L'Iran, par la voix de son ministre des Affaires étrangères, Abbas Araghchi, a dénoncé l'action américaine comme une "atrocité" et a averti que cette escalade aurait des conséquences.
"Les prix du pétrole continuent leur montée", souligne Jim Reid, économiste à la Deutsche Bank. En date de ce matin, le Brent a progressé de 2,76% à 83,65 dollars le baril, tandis que le WTI a augmenté de 3,15%, atteignant 77,01 dollars.
Cette chute a été précédée d'une légère baisse causée par un article du New York Times qui évoquait des contacts entre des émissaires iraniens et la CIA pour engager des discussions de paix, information qui a été démentie par Téhéran.
Sur le marché du gaz naturel, le contrat à terme TTF néerlandais a bondi de 8,41% à 52,87 euros par mégawattheure après une flambée de 65% depuis le début de semaine.
Le détroit d'Ormuz, passage stratégique pour 20% du pétrole et du gaz naturel liquéfié, demeure un point névralgique dans cette conjoncture, selon Andreas Lipkow de CMC Markets.
Des affirmations des Gardiens de la Révolution selon lesquels un missile iranien aurait touché un pétrolier américain dans le Golfe ajoutent à l'incertitude, bien qu'aucune confirmation indépendante ne soit encore apparue.
"L'incertitude actuelle devrait freiner la reprise des marchés mondiaux", conclut Ozkardeskaya.
En Europe, les premières cotations montrent une Bourse de Paris en recul de 0,57%, tandis que Francfort et Milan cèdent respectivement 0,56% et 0,81% après une légère reprise technique la veille.
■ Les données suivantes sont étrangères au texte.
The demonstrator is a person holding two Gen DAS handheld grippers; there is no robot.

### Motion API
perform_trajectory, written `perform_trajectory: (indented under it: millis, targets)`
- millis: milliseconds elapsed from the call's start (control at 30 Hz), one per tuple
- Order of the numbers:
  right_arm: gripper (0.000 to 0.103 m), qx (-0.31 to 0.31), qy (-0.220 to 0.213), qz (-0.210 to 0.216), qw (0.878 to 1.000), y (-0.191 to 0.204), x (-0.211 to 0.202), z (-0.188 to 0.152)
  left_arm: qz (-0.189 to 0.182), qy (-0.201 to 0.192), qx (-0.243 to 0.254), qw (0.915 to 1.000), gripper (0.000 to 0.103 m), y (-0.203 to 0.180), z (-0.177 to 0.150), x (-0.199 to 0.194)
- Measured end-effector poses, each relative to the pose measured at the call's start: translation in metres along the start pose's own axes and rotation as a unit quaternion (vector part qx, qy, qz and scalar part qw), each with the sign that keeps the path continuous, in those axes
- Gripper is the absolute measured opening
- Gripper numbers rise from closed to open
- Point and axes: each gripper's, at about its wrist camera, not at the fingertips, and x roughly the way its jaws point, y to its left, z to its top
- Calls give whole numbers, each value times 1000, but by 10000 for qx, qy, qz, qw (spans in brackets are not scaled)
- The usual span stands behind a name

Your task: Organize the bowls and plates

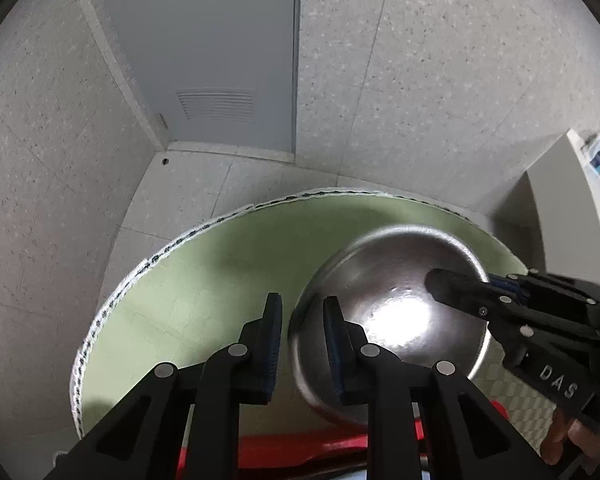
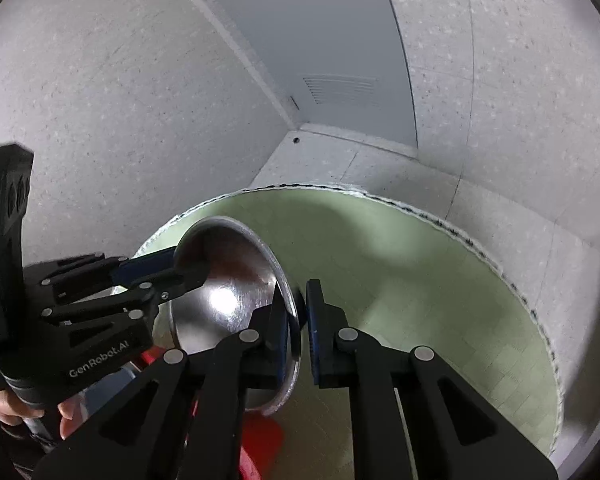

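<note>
A shiny steel bowl [image 1: 396, 320] is held in the air above a green mat [image 1: 204, 280], tilted so its inside faces the cameras. My left gripper [image 1: 302, 320] straddles the bowl's near rim, one finger inside and one outside. In the right wrist view my right gripper [image 2: 298, 312] straddles the opposite rim of the bowl [image 2: 228, 280], its jaws narrowly apart around the rim. The left gripper [image 2: 180, 268] shows there clamped on the bowl's far left rim. The right gripper [image 1: 456, 284] shows in the left wrist view on the bowl's right rim.
The green mat [image 2: 420, 288] has a white stitched edge and lies over a speckled tiled floor [image 1: 40, 200]. A grey door [image 1: 220, 60] stands behind. A red object [image 1: 300, 448] lies below the bowl. A grey cabinet [image 1: 556, 216] is at the right.
</note>
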Motion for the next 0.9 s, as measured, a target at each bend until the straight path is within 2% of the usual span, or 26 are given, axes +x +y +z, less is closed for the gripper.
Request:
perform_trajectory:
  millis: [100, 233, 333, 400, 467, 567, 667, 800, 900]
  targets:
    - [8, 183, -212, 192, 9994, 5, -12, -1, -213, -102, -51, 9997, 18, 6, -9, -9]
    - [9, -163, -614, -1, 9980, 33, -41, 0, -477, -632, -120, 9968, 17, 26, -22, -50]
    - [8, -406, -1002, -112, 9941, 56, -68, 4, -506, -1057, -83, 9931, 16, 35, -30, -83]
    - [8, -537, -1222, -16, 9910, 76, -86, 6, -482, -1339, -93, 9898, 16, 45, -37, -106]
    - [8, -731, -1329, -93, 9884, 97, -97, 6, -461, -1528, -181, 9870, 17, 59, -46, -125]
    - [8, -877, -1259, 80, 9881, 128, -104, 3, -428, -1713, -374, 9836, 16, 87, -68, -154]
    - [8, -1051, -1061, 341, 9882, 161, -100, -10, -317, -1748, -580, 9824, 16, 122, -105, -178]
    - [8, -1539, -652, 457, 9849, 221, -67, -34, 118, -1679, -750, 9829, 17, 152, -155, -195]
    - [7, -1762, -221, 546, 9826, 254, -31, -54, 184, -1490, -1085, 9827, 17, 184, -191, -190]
- Rebond technique en Asie -
Le léger rebond observé sur les marchés européens et américains s'est répercuté sur les Bourses asiatiques, comme le note Patrick Munnelly de Tickmill Group.
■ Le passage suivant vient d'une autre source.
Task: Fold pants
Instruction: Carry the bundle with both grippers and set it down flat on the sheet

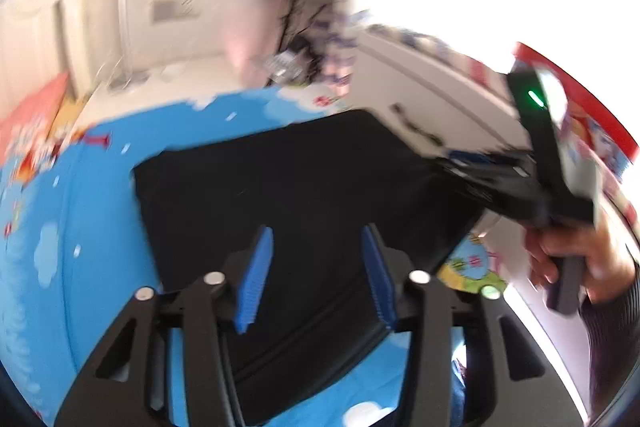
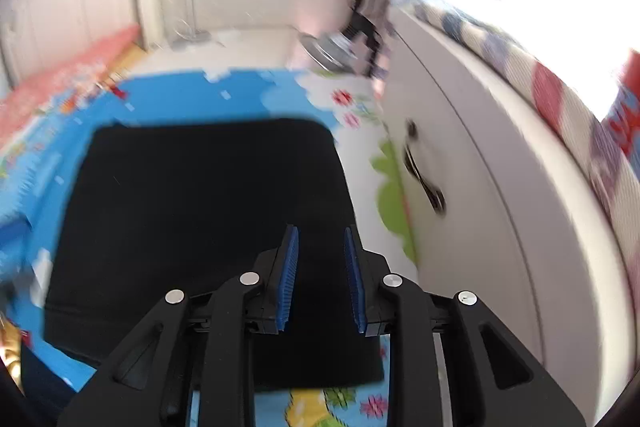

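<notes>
Centre of both frames: folded black pants (image 2: 200,227) flat on blue play mat (image 2: 248,95); left gripper (image 1: 316,275) and right gripper (image 2: 320,275) above them, jaws apart, empty; white cabinet (image 2: 480,187) at right

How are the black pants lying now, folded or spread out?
Folded: the black pants form one compact rectangle on the play mat, no separate legs showing.

The left gripper (image 1: 316,277) was matte black, with ribbed blue pads (image 1: 256,283) on its fingers and round silver pins at the linkage joints; the right gripper (image 2: 321,277) matched it, blue pads (image 2: 289,279) and silver pins alike; its body bore a small green light; the hand (image 1: 576,259) on its grip emerged from what seemed, through blur, a dark ribbed sleeve (image 1: 612,339).
</notes>
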The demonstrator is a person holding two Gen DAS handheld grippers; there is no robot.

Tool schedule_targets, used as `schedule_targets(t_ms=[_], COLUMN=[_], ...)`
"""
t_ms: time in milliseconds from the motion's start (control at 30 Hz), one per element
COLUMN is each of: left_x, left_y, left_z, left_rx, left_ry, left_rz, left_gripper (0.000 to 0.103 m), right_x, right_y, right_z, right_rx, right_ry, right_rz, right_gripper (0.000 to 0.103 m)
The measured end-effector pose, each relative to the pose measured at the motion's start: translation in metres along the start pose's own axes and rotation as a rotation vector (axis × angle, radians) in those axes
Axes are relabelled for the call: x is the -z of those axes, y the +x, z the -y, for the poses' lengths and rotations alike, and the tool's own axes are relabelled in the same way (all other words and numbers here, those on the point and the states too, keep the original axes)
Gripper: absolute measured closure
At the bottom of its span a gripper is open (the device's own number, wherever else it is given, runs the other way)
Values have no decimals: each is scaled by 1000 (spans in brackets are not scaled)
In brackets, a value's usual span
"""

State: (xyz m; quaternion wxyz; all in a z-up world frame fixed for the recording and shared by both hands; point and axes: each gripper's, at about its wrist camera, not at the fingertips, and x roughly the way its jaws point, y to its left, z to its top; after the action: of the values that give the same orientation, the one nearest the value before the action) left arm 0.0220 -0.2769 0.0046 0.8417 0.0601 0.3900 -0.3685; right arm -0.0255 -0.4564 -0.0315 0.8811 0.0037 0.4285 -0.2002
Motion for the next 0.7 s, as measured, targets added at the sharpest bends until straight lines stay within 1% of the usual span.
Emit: schedule_targets(t_ms=[33,67,100,133,200,267,300,333,400,467,533,600,633,700], left_x=[0,9,18,25,28,14,3,-4,-21,-33,-34,-32,-31,-28], left_y=[6,20,24,28,23,19,13,10,6,0,-9,-15,-18,-18], left_z=[-24,-29,-42,-47,-52,-52,-46,-42,-35,-25,-20,-14,-13,-10], left_rx=[-12,-7,6,11,3,28,20,4,-9,4,7,1,-6,-16], left_ry=[-28,-43,-48,-56,-68,-52,-32,-17,-5,1,7,7,-4,-26], left_rz=[-51,-131,-186,-218,-196,-153,-120,-94,-70,-59,-49,-47,-46,-55], left_gripper=[59,59,59,59,59,55,51,48,43,36,21,17,11,3], right_x=[7,14,18,19,19,22,24,26,31,34,36,39,41,41], right_y=[6,11,11,9,-3,-21,-32,-41,-56,-64,-71,-76,-79,-82], right_z=[1,1,-1,-4,-8,-9,-10,-12,-17,-21,-21,-21,-22,-23], right_rx=[8,20,38,52,92,108,109,115,114,113,109,108,99,95], right_ry=[15,20,11,4,25,81,116,141,165,200,221,228,228,227], right_rz=[-17,-24,-7,7,33,70,93,108,119,100,92,89,87,86], right_gripper=[80,80,79,79,79,65,42,23,21,21,21,20,20,20])
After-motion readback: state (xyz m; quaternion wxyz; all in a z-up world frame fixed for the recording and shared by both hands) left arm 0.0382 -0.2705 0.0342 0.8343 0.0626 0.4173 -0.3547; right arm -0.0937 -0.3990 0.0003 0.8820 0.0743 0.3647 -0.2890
L'indice Nikkei à Tokyo a affiché une hausse de 1,90%, tandis que les Bourses de Shenzhen et Shanghai ont respectivement gagné 1,23% et 0,64%. L'indice Hang Seng de Hong Kong a également augmenté de 0,38% en fin de séance.
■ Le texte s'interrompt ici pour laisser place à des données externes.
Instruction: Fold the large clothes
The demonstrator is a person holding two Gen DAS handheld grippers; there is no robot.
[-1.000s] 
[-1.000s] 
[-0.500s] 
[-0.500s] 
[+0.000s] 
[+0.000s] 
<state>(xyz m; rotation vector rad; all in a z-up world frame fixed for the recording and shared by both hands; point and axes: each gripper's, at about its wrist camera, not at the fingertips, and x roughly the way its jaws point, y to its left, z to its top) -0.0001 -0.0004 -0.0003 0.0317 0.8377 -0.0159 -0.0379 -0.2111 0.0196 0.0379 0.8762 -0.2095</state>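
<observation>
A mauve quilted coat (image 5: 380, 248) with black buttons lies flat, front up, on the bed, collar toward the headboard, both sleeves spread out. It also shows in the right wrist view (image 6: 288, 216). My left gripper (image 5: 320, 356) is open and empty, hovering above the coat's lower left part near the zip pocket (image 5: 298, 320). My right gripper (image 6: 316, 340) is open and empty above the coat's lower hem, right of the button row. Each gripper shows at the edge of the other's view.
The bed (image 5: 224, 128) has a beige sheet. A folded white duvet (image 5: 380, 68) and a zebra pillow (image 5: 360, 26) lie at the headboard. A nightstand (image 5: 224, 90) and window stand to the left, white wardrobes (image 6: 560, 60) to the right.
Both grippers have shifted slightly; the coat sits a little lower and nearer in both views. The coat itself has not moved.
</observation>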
À Séoul, l'indice Kospi a connu un rebond fulgurant de 9,63% après un plongeon historique de 12%, causé par l'inquiétude face à la guerre au Moyen-Orient et la hausse des prix énergétiques.
"La montée des prix du pétrole est préoccupante pour la Corée du Sud, qui dépend à 97% de l'importation de son énergie, beaucoup provenant du détroit d'Ormuz, dont le trafic est menacé", selon Ozkardeskaya.
"Les mouvements observés sur le marché coréen témoignent de la gravité de la situation", affirme-t-elle.
- La dette souveraine sous pression -
Sur le plan mondial, la flambée des prix du pétrole suscite des inquiétudes supplémentaires. Ozkardeskaya ajoute qu'une hausse des prix pourrait influencer les prévisions des banques centrales et entraîner une augmentation des rendements obligataires.
Les taux d'emprunt des États augmentent avec le risque inflationniste : le rendement des obligations allemandes à 10 ans a atteint 2,80%, contre 2,75% mercredi, tandis que l'équivalent français se situé à 3,41% contre 3,35% plus tôt.
Les rendements italiens et britanniques à 10 ans s'établissent respectivement à 3,49% et 4,50%, en hausse par rapport à la veille.